Letters from Egypt eBook

This eBook from the Gutenberg Project consists of approximately 479 pages of information about Letters from Egypt.

Letters from Egypt eBook

This eBook from the Gutenberg Project consists of approximately 479 pages of information about Letters from Egypt.

My new little Darfour boy is very funny and very intelligent.  I hope he will turn out well, he seems well disposed, though rather lazy.  Mabrook quarrelled with a boy belonging to the quarter close to us about a bird, and both boys ran away.  The Arab boy is missing still I suppose, but Mabrook was brought back by force, swelling with passion, and with his clothes most scripturally ‘rent.’  He had regularly ‘run amuck.’  Sheykh Yussuf lectured him on his insolence to the people of the quarter, and I wound up by saying, ’Oh my son! whither dost thou wish to go?  I cannot let thee wander about like a beggar, with torn clothes and no money, that the police may take thee and put thee in the army; but say where thou desirest to go, and we will talk about it with discretion.’  It was at once borne in upon him that he did not want to go anywhere, and he said, ’I repent; I am but an ox, bring the courbash, beat me, and let me go to finish cooking the Sitt’s dinner.’  I remitted the beating, with a threat that if he bullied the neighbours again he would get it at the police, and not from Omar’s very inefficient arm.  In half an hour he was as merry as ever.  It was a curious display of negro temper, and all about nothing at all.  As he stood before me, he looked quite grandly tragic; and swore he only wanted to run outside and die; that was all.

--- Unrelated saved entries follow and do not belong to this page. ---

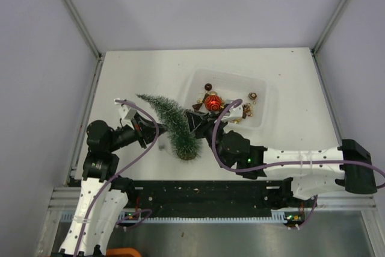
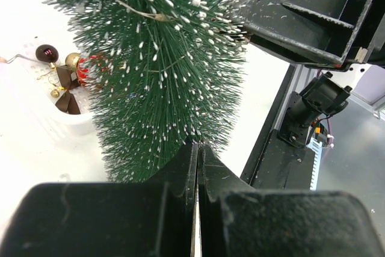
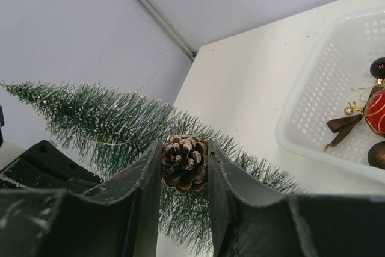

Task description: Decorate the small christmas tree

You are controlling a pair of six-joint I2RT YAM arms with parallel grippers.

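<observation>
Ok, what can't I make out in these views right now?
Left gripper grip on tree: contact hidden by its own fingers in left wrist; too small from top.
Pinecone hanger, if any: right wrist, hidden inside the right gripper.
Tray ornaments: cut off by right wrist edge, tiny from top.

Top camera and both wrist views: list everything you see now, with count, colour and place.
small christmas tree: one, dark green with white frosting, tilted, left of the tray, between the grippers
pinecone: one, brown with white tips, against the tree
white tray: one, white mesh, centre-right of the table
red bauble: one, red with gold lines, in the tray's left part
dark baubles: at least two, dark brown, in the tray
ribbon bow: one, brown, in the tray
table: one, white
left gripper: black, shut, tips at the tree's bristles
right gripper: black, shut on the pinecone
</observation>
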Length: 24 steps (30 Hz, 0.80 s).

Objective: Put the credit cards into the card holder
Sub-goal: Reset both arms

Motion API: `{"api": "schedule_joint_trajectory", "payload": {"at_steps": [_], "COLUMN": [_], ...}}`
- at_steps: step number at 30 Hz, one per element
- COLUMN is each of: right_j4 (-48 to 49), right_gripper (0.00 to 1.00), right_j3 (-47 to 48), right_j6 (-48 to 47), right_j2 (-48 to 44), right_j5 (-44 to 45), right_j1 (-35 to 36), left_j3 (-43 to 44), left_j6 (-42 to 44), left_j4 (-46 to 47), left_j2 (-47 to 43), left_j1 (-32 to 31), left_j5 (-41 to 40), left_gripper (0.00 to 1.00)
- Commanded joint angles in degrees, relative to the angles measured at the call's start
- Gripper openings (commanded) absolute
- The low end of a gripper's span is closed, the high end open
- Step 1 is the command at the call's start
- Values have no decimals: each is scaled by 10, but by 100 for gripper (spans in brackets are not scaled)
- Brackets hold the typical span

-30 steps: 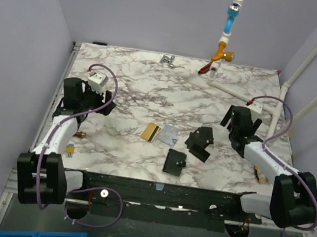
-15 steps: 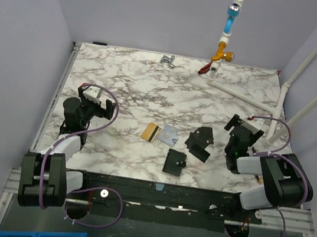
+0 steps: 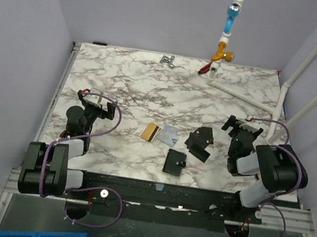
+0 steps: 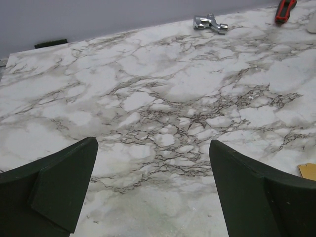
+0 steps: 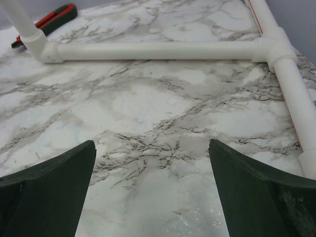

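since the gold-tan card (image 3: 150, 131) and the pale grey-blue card (image 3: 169, 135) lie side by side mid-counter (image 3: 139, 86), with the card holder (image 3: 175, 161) just nearer (it looks folded shut), the first pickup seems unstarted. next comes a reach inward and a shallow pinch on a thin edge. the left gripper (image 4: 153, 143) and right gripper (image 5: 152, 143) gape wide, holding nothing.
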Motion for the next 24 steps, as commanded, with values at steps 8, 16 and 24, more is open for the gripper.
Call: {"api": "schedule_joint_trajectory", "payload": {"at_steps": [8,16,24], "right_j4": [27,26,27], "right_gripper": [100,100,100], "right_j3": [10,9,9], "right_j6": [10,11,10], "right_j2": [23,22,22], "right_j5": [-85,-85,-85], "right_j1": [-39,-38,-38], "left_j3": [-25,-5,1], "left_j6": [-1,-29,-19], "left_j4": [77,46,34], "left_j2": [9,14,14], "left_j1": [-20,-24,-38], "left_j5": [-74,-164,-184], "left_gripper": [99,99,99]}}
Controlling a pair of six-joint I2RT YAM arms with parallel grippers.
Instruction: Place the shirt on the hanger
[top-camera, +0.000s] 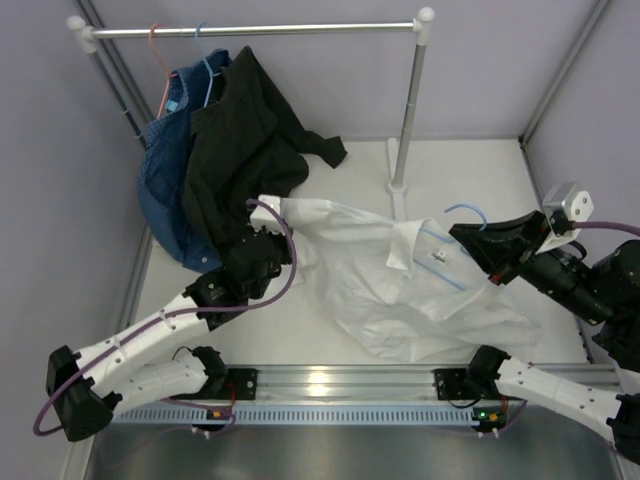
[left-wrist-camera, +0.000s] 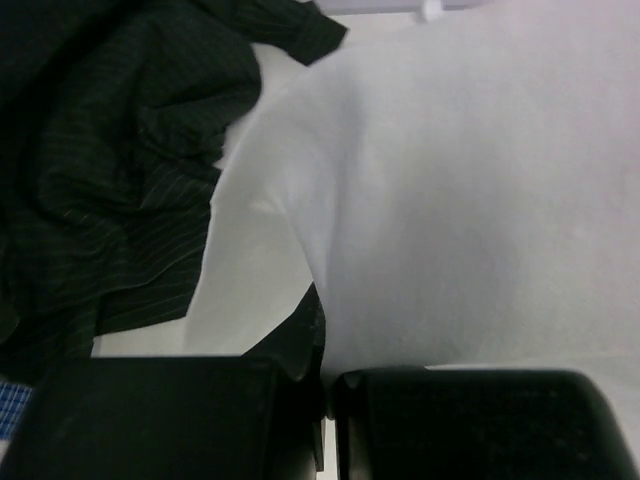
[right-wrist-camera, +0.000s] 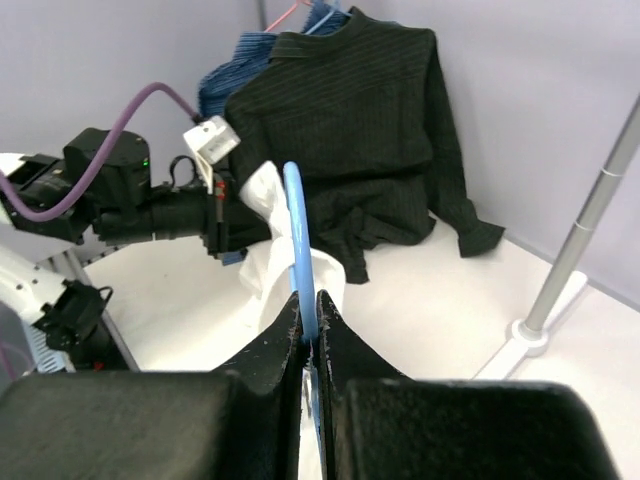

I wish you could have heard (and understood) my soirees, au clair de la lune, with Sheykh Yussuf and Sheykh Abdurrachman.  How Abdurrachman and I wrangled, and how Yussuf laughed, and egged us on.  Abdurrachman was wroth at my want of faith in physic generally, as well as in particular, and said I talked like an infidel, for had not God said, ’I have made a medicine for every disease?’ I said, ’Yes, but He does not say that He has told the doctors which it is; and meanwhile I say, hekmet Allah, (God will cure) which can’t be called an infidel sentiment.’  Then we got into alchemy, astrology, magic and the rest; and Yussuf vexed his friend by telling gravely stories palpably absurd.  Abdurrachman intimated that he was laughing at El-Ilm el-Muslimeen (the science of the Muslims), but Yussuf said, ’What is the Ilm el-Muslimeen?  God has revealed religion through His prophets, and we can learn nothing new on that point; but all other learning He has left to the intelligence of men, and the Prophet Mohammed said, “All learning is from God, even the learning of idolaters.”  Why then should we Muslims shut out the light, and want to remain ever like children?  The learning of the Franks is as lawful as any other.’  Abdurrachman was too sensible a man to be able to dispute this, but it vexed him.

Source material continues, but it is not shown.